For England and Wales, the Criminal Procedure (Insanity) Act 1964 amended the 1883 Act so that the special verdict became one of not guilty by reason of insanity. In effect, guilty but insane was merely renamed, with the important addition that a right of appeal was introduced against the new finding and verdict; but that was not applied retrospectively to verdicts of guilty but insane.
Mr. Leigh:
Is it the Minister's understanding that when a jury returns a verdict of not guilty by reason of insanity, it is saying that the defendant is guilty of carrying out the offence but was insane at the time, or is it refusing to come to a conclusion about whether the defendant is guilty, because it does not matter as he was insane?
Kate Hoey:
The crucial thing about the 1964 Act is that it introduced a right of appeal. The Bill is intended to ensure that people who were subject to the verdict before 1964--the one that linked insanity and guilt--can appeal.
The Home Secretary and the Secretary of State for Northern Ireland were given a power to refer the new verdict and finding, but not the old verdict of guilty but insane, back to the Court of Appeal. Under the Criminal Appeal Act 1995, enacted by the previous Government, that power was transferred to the Criminal Cases Review Commission without alteration.
The opportunity to make the change that we are now making should really have been taken in 1995. I criticise no one for that.
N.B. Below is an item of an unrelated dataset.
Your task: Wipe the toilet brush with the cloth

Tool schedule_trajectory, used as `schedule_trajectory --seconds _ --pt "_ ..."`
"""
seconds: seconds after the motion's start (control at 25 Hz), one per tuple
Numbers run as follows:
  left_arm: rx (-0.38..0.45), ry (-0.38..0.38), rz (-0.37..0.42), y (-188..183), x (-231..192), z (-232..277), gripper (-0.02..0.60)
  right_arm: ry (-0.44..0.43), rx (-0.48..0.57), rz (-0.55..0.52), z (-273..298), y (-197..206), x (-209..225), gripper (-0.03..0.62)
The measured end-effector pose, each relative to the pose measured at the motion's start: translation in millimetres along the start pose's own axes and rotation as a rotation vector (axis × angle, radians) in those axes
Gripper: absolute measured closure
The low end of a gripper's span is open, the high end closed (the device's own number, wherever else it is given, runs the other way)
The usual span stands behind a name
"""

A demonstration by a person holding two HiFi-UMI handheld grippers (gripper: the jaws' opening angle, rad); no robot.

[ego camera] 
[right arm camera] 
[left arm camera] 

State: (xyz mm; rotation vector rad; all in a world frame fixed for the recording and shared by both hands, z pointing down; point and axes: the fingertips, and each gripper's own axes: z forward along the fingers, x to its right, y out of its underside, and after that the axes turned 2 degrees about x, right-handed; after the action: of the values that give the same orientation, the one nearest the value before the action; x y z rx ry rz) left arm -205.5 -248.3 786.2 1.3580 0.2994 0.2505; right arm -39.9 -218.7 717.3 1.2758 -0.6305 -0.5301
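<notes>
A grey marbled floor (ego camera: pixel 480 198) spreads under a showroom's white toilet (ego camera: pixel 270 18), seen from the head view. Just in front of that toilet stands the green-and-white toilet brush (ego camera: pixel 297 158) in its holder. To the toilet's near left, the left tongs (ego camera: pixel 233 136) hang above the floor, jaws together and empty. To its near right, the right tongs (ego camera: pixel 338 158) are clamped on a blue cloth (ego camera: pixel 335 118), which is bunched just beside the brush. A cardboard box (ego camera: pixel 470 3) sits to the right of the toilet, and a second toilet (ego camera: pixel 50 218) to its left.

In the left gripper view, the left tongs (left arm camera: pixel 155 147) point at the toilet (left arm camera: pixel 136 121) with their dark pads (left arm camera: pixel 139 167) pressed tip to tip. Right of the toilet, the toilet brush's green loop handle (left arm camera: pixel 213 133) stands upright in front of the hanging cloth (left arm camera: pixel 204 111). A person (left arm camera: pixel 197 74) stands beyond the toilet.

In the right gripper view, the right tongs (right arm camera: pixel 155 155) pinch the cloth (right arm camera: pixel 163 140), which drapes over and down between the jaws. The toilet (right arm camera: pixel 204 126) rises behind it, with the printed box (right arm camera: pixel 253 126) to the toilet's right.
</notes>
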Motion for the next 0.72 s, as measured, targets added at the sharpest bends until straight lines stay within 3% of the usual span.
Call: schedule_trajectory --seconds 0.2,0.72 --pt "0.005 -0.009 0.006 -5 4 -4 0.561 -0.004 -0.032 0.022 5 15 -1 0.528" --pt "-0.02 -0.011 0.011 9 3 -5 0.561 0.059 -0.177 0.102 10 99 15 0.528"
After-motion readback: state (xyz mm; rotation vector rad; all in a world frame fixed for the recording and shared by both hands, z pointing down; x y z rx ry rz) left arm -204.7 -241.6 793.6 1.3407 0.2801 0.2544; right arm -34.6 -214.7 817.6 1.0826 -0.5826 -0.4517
The right hon. Member for Penrith and The Border (Mr. Maclean) was a Home Office Minister at the time, but he was not personally responsible for the matter, and my hon. Friend the Member for Sunderland, South was involved in setting up the commission. We did not take the opportunity simply because no one thought of it. That is why we are trying to enact the Bill now.
Mr. Leigh:
With respect, the Minister has not answered my question. I fully understand that if one is found not guilty by reason of insanity or guilty but insane one should have the right of appeal. We are all agreed on that. My question is whether it is the Government's view that the two verdicts are exactly equivalent.
Kate Hoey:
I hope that I can help the hon. Gentleman. Precisely the same facts must be found for guilty but insane as for not guilty by reason of insanity.
Mr. Brady:
If a verdict of guilty but insane is referred to appeal, could the insane element alone be struck out, leaving the guilty element, or would both parts necessarily be struck out? If an appeal is against not guilty by reason of insanity and the insanity element is struck out, the not guilty element remains. There seems to be a real difference.
Kate Hoey:
I am not a lawyer, thank goodness. The Bill is not about such technicalities. If I am advised of a definitive response to the hon. Gentleman's question, I will let him know today. Otherwise, I shall have to write to him.
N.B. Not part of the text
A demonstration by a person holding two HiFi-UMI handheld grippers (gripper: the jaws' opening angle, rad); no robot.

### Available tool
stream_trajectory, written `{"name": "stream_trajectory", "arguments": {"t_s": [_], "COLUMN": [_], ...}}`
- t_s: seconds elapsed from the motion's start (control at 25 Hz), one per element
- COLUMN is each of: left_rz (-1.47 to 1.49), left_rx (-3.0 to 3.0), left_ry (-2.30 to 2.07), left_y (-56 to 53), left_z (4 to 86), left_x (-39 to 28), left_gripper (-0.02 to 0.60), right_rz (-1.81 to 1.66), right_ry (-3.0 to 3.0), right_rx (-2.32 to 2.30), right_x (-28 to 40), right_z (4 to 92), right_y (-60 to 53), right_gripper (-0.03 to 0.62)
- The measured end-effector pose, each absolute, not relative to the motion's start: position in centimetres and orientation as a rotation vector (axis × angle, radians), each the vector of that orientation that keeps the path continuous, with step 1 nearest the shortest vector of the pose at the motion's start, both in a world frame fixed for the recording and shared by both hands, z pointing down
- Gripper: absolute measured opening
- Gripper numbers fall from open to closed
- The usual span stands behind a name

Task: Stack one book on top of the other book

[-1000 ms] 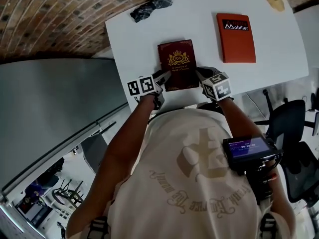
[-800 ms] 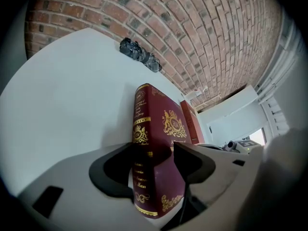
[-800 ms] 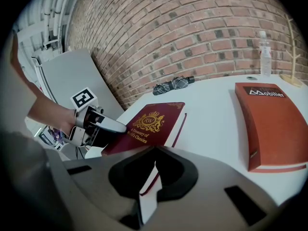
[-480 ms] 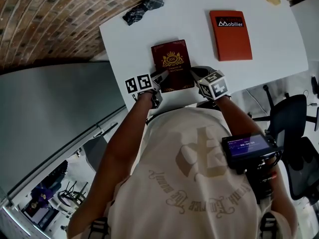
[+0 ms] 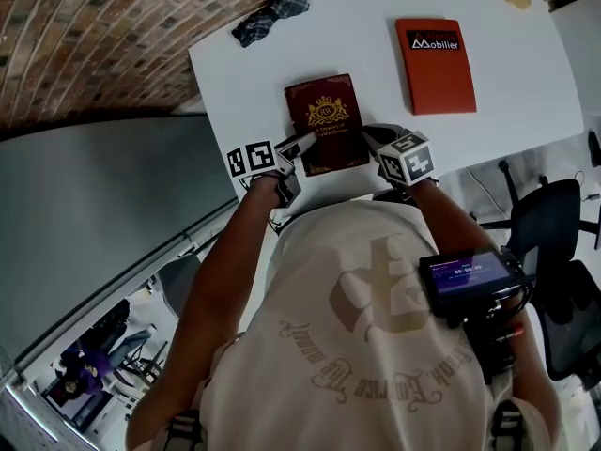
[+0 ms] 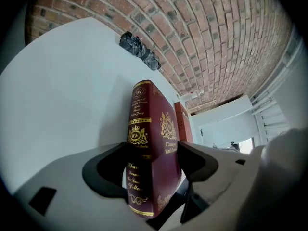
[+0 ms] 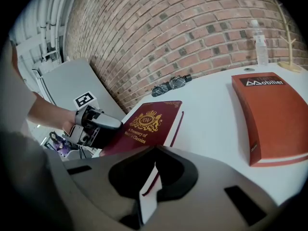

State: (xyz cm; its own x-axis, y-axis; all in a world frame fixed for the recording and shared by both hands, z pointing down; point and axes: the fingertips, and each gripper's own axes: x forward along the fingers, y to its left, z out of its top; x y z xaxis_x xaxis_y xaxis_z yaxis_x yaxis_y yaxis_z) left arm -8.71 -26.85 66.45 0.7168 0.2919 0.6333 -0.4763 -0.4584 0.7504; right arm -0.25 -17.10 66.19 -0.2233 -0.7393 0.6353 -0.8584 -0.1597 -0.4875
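"Where's the maroon book (image 5: pixel 327 120) just now?"

"On the white tabletop (image 5: pixel 376 17), towards the near edge, straight in front of the person. The gold crest faces up and the spine is on the left."

"And the claws?"

"Both are on it. The left claw (image 5: pixel 300 143) has closed on the near left corner, with one jaw on the crested cover and the other on the back cover, so the book fills the gap. The right claw (image 5: pixel 370 136) is clamped on the near right corner, and the white page edge shows between its jaws."

"Is the book lifted?"

"I can't tell from here. The near end may be raised a little, but the far end looks to be down on the tabletop."

"And the orange book (image 5: pixel 435 66)?"

"It's lying flat, farther back and off to the right, well apart from the maroon one, with its white lettering at the far end. Neither claw is near it."

"Anything else up there?"

"There's a folded umbrella (image 5: pixel 274 12) at the far left corner, close to the brick wall (image 7: pixel 192 32). A clear bottle (image 7: pixel 260 42) stands at the far edge, beyond the orange book."
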Motion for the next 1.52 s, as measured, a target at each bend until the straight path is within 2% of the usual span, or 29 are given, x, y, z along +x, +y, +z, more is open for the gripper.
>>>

As my hon. Friend the Member for Glasgow, Maryhill (Mrs. Fyfe) said, Mr. Iain Hay Gordon was found guilty but insane in Northern Ireland in 1953 of the murder of 19-year-old Patricia Curran, the daughter of a senior High Court judge. I was a little girl at the time and that terrible murder took place only a few miles from my family home. I remember the enormous amount of publicity and talk, and there was always something unsatisfactory about the case.
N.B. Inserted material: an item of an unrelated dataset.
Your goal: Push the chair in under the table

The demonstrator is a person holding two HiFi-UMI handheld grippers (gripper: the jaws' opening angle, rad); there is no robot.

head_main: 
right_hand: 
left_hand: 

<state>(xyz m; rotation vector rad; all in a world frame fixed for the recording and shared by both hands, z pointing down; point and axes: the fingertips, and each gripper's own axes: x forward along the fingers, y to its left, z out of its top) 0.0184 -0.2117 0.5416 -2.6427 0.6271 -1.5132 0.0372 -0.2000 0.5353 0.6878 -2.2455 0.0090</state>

Mr. Hay Gordon was committed to a hospital, where he remained until his discharge into the care of his parents in Scotland in 1960. After the trial, a campaign to clear his name began. At the beginning of 1998, an application was made to the Criminal Cases Review Commission to refer the case to the Court of Appeal. In June 1998, the Court of Appeal in Northern Ireland ruled that the 1995 Act did not allow the commission to refer the verdict of guilty but insane. Of course, its reasoning would have led to the same conclusion in respect of a verdict returned in England or Wales.